Design: Of 44 patients, 18 patients were enrolled into two subsequent MetaEICESS protocols between 1992 and 2014, and compared to outcomes of 26 advanced Ewing sarcoma patients treated with EICESS 1992 between 1992 and 1996. MetaEICESS 1992 consisted of induction chemotherapy, whole body imaging directed radiotherapy to the primary tumor and metastases, tandem high-dose chemotherapy and autologous rescue. In MetaEICESS 2007 this treatment was complemented by allogeneic stem cell transplantation. EICESS 1992 comprised induction chemotherapy, local therapy to the primary tumor only followed by consolidation chemotherapy.

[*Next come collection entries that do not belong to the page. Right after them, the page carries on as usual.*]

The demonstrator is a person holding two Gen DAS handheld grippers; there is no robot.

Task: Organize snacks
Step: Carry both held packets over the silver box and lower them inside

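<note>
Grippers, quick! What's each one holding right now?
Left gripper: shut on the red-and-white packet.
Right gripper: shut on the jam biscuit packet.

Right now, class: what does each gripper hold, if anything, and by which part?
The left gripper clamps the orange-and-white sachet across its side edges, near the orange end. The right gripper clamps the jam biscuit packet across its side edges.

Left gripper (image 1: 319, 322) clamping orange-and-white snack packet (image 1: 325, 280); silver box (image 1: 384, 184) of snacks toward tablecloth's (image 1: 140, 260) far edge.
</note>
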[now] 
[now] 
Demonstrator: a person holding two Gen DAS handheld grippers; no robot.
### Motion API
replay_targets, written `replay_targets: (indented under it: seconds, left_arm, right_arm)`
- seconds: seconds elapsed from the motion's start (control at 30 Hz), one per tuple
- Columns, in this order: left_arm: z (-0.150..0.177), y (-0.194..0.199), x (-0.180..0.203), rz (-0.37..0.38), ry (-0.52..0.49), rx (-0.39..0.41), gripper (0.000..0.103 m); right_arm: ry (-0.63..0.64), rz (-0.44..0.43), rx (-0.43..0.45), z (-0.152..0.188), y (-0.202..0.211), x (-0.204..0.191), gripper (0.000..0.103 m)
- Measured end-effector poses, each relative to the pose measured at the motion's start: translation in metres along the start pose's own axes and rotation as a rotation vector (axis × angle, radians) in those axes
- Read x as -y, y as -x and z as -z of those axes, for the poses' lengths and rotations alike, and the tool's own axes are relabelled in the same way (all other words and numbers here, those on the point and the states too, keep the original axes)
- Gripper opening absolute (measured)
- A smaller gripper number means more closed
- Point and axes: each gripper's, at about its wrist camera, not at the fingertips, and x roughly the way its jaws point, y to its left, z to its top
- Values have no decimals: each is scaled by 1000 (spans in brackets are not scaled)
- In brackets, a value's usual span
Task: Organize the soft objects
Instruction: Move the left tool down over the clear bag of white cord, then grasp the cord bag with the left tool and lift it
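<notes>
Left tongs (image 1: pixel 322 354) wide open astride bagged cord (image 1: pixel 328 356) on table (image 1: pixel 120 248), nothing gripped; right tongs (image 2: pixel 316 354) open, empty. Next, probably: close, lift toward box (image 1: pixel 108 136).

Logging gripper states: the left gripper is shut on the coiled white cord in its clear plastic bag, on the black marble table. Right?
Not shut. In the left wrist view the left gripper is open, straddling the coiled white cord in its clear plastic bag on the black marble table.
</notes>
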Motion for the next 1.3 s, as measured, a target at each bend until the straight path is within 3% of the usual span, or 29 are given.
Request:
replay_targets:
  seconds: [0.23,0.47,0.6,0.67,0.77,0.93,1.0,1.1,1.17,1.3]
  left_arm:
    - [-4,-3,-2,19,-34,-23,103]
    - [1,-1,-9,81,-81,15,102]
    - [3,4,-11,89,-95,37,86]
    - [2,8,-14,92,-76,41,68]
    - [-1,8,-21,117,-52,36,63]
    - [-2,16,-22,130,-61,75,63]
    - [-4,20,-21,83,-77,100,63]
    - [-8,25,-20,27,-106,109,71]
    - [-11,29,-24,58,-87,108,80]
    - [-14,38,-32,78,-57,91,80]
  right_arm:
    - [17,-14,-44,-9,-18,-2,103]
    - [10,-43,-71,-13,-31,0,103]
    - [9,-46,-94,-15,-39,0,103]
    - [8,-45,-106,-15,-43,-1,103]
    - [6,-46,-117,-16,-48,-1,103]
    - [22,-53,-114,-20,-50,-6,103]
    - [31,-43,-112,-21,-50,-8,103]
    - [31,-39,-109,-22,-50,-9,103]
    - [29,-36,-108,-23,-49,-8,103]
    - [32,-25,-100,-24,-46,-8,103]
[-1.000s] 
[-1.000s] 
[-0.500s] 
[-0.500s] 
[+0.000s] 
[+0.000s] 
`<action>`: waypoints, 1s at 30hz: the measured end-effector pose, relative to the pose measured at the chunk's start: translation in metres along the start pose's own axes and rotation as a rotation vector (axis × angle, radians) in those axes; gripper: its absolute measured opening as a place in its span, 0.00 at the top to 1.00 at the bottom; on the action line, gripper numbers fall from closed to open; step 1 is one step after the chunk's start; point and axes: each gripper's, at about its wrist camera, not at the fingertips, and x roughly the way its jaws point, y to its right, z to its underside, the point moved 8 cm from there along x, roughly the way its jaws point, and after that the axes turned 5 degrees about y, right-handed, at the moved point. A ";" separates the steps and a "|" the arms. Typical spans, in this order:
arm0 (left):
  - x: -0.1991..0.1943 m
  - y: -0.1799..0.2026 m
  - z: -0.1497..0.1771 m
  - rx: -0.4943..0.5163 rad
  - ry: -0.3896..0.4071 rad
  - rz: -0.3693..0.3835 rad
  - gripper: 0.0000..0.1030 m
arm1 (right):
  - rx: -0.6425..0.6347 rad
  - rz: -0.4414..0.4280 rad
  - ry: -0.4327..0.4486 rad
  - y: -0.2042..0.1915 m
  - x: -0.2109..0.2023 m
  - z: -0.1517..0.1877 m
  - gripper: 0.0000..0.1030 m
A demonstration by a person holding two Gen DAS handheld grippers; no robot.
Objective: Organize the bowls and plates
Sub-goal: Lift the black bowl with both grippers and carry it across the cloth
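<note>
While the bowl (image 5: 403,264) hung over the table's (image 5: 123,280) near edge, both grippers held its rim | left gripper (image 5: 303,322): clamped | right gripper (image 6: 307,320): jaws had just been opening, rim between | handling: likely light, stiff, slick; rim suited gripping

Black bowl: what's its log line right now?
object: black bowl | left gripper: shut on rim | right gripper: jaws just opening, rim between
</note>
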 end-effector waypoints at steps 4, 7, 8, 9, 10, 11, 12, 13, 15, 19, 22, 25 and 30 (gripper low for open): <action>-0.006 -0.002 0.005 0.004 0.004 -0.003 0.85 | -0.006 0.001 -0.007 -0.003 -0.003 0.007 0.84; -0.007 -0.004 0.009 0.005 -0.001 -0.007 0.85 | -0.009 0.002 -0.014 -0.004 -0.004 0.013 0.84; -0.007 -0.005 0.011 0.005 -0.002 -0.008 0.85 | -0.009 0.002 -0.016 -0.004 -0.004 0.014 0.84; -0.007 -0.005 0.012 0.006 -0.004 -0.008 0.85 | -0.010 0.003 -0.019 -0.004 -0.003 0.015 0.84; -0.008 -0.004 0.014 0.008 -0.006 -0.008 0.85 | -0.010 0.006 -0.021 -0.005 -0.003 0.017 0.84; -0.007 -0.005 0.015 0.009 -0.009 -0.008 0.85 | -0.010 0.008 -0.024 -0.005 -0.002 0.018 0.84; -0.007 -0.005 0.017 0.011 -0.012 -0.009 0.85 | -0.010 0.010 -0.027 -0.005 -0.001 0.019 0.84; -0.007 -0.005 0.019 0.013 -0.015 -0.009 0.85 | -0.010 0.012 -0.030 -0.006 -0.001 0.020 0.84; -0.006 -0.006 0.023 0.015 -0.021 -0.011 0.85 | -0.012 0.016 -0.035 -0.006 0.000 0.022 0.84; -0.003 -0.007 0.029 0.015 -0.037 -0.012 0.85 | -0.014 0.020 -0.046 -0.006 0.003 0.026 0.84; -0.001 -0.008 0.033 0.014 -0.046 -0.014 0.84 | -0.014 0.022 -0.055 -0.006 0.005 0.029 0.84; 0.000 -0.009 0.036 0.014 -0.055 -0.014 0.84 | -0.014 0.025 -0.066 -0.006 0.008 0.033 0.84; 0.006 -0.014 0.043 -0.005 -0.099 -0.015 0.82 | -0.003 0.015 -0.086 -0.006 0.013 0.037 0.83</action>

Results: In MetaEICESS 8/18 patients survived in complete remission vs. 2/26 in EICESS 1992 (p<0.05). Survival did not differ between MetaEICESS 2007 and MetaEICESS 1992. Three MetaEICESS patients died of complications, all in MetaEICESS 1992. After exclusion of patients succumbing to treatment related complications (n=3), 7/10 patients survived without BM involvement, in contrast to 0/5 patients with BM involvement. This was confirmed in a multivariate analysis. There was no correlation between BM involvement and the number of metastases at diagnosis.
Conclusion: The MetaEICESS protocols yield long-term disease-free survival in patients with advanced Ewing sarcoma. Allogeneic stem cell transplantation was not associated with increased death of complications. Bone marrow involvement is a risk factor distinct from multiple bone metastases.